The Village Inn had reached its 3:00 a.m. nadir when Lincoln got up to leave. The restaurant was empty except for a man sitting in a corner booth, wearing headphones and reading a paperback. Even in the early-morning, bacon-grease light, Chris looked flawless. The waitress filling the ketchup bottles was staring at him, but he didn’t seem to notice.
CHAPTER 27
“HAVE YOU BEEN up to the newsroom before?” Greg asked Lincoln when he got to work Monday afternoon.
&nb
sp; “No.” How did Greg know? What did Greg know? No, wait, nothing. There was nothing to know. “I’m sorry,” Lincoln said, “what?”
“What?

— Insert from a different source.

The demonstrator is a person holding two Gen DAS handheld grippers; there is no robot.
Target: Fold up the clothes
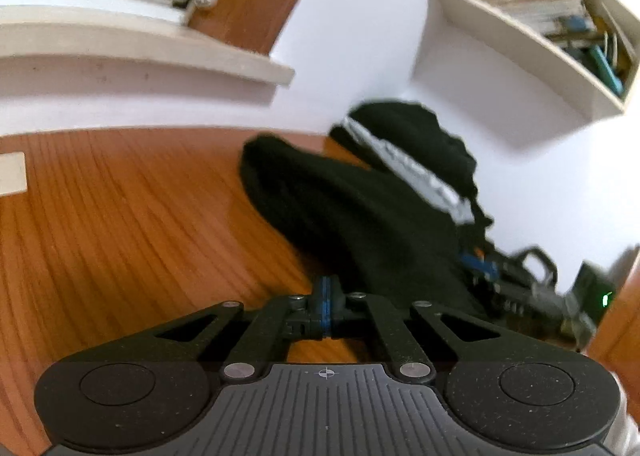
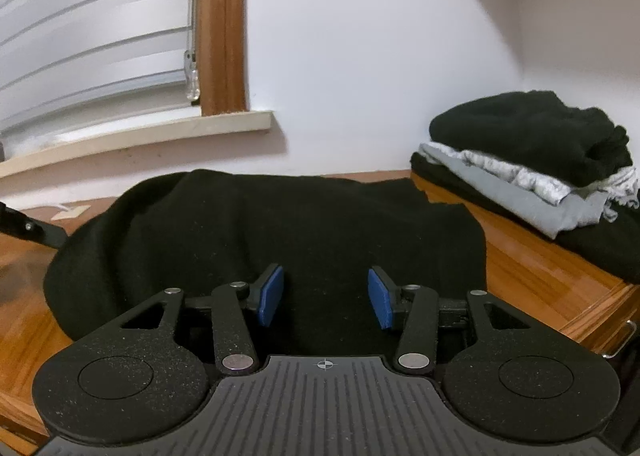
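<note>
We see a white-walled corner with a wooden-framed window (image 2: 120,36), its sill (image 2: 160,128) and a wall shelf of books (image 1: 552,8) above a wooden worktop (image 1: 120,216). One black garment (image 2: 260,236) lies spread across the worktop, and one stack of folded clothes (image 2: 540,160) sits at the far right, black pieces with a grey one and a patterned one between them. There are two hand-held grippers. The left hand-held gripper (image 1: 327,302) is tilted downward, its blue pads pressed together at the near edge of the garment; whether any cloth is pinched between them we cannot tell. The right hand-held gripper (image 2: 325,296) points forward over the near part of the black garment with its two blue pads (image 2: 270,296) standing apart, nothing held between them. In the left wrist view the right hand-held gripper shows blurred at the garment's right side. A small pale slip (image 1: 12,172) lies on the worktop at the far left.
</note>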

The newsroom,” Greg said. “You’ve been up to the newsroom before, right?”
“Right,” Lincoln said.
“Right, anyway. So you know where the copy editors sit?”
“Yeah, I think so.”
“I need you to install these new towers at a few stations.” Greg pointed to a stack of computer boxes and handed Lincoln a piece of paper.
“Now?”
“Yeah. They know you’re coming. They’ve moved their people to different desks.”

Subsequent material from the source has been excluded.